Multi-site neuroimaging analysis is fundamentally confounded by scanner-induced covariate shifts, where the marginal distribution of voxel intensities $P(\mathbf{x})$ varies non-linearly across acquisition protocols while the conditional anatomy $P(\mathbf{y}|\mathbf{x})$ remains constant. This is particularly detrimental to radiomic reproducibility, where acquisition variance often exceeds biological pathology variance. Existing statistical harmonization methods (e.g., ComBat) operate in feature space, precluding spatial downstream tasks, while standard deep learning approaches are theoretically bounded by local effective receptive fields (ERF), failing to model the global intensity correlations characteristic of field-strength bias. We propose SA-CycleGAN-2.5D, a domain adaptation framework motivated by the $HΔH$-divergence bound of Ben-David et al., integrating three architectural innovations: (1) A 2.5D tri-planar manifold injection preserving through-plane gradients $\nabla_z$ at $O(HW)$ complexity; (2) A U-ResNet generator with dense voxel-to-voxel self-attention, surpassing the $O(\sqrt{L})$ receptive field limit of CNNs to model global scanner field biases; and (3) A spectrally-normalized discriminator constraining the Lipschitz constant ($K_D \le 1$) for stable adversarial optimization. Evaluated on 654 glioma patients across two institutional domains (BraTS and UPenn-GBM), our method reduces Maximum Mean Discrepancy (MMD) by 99.1% ($1.729 \to 0.015$) and degrades domain classifier accuracy to near-chance (59.7%). Ablation confirms that global attention is statistically essential (Cohen's $d = 1.32$, $p < 0.001$) for the harder heterogeneous-to-homogeneous translation direction. By bridging 2D efficiency and 3D consistency, our framework yields voxel-level harmonized images that preserve tumor pathophysiology, enabling reproducible multi-center radiomic analysis.

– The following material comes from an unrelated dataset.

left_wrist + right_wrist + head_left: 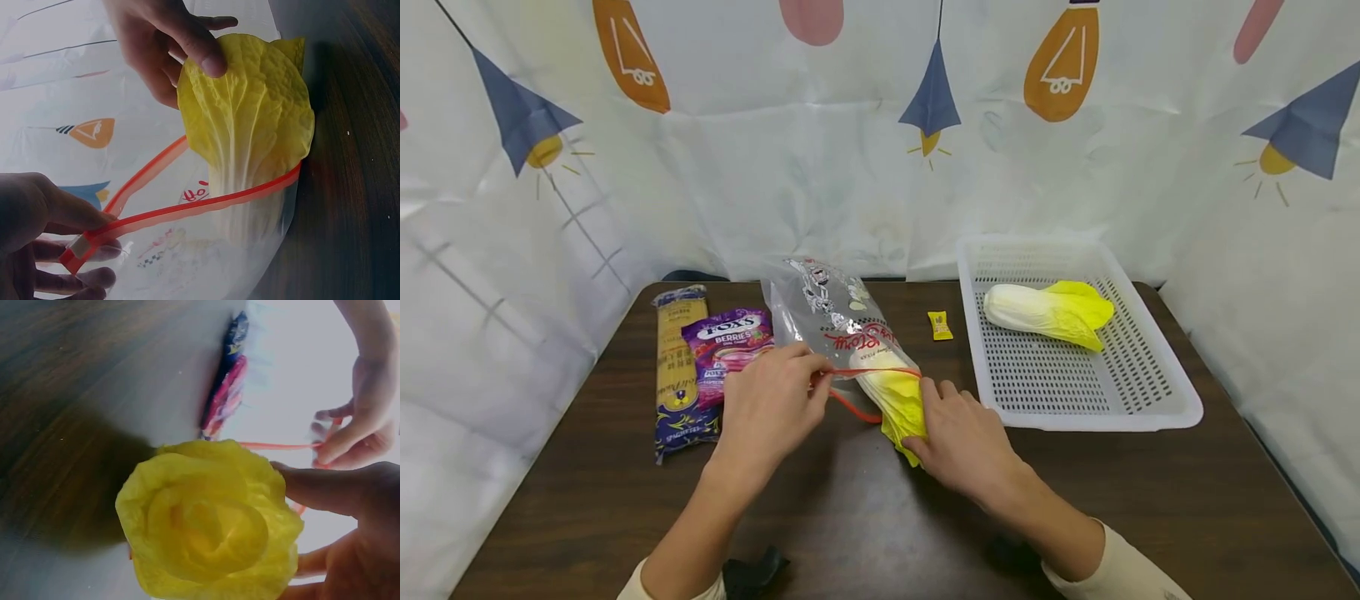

翻译：多站点神经影像分析根本性地受到扫描仪引起的协变量偏移的影响，其中体素强度的边缘分布$P(\mathbf{x})$在不同采集协议下非线性变化，而条件解剖结构$P(\mathbf{y}|\mathbf{x})$保持不变。这对放射组学可重复性尤为不利，因为采集方差常超过生物病理方差。现有的统计谐波化方法（如ComBat）在特征空间中操作，排除了空间下游任务，而标准深度学习方法理论上受限于局部有效感受野（ERF），无法模拟场强偏差特有的全局强度相关性。我们提出SA-CycleGAN-2.5D，一个受Ben-David等人$HΔH$-散度界启发构建的域适应框架，集成了三个架构创新：（1）一种2.5维三平面流形注入，在$O(HW)$复杂度下保留跨平面梯度$\nabla_z$；（2）一个带有密集体素到体素自注意力的U-ResNet生成器，超越CNN的$O(\sqrt{L})$感受野极限以建模全局扫描仪场偏差；（3）一个谱归一化判别器，约束Lipschitz常数（$K_D \le 1$）以实现稳定的对抗优化。在两个机构域（BraTS和UPenn-GBM）的654名胶质瘤患者上评估，我们的方法将最大平均差异（MMD）降低了99.1%（$1.729 \to 0.015$），并将域分类器准确率降至接近随机水平（59.7%）。消融实验证实，对于更难的异质到同质翻译方向，全局注意力在统计上至关重要（Cohen's $d = 1.32$，$p < 0.001$）。通过桥接2D效率和3D一致性，我们的框架生成保留肿瘤病理生理学的体素级谐波化图像，从而实现可重复的多中心放射组学分析。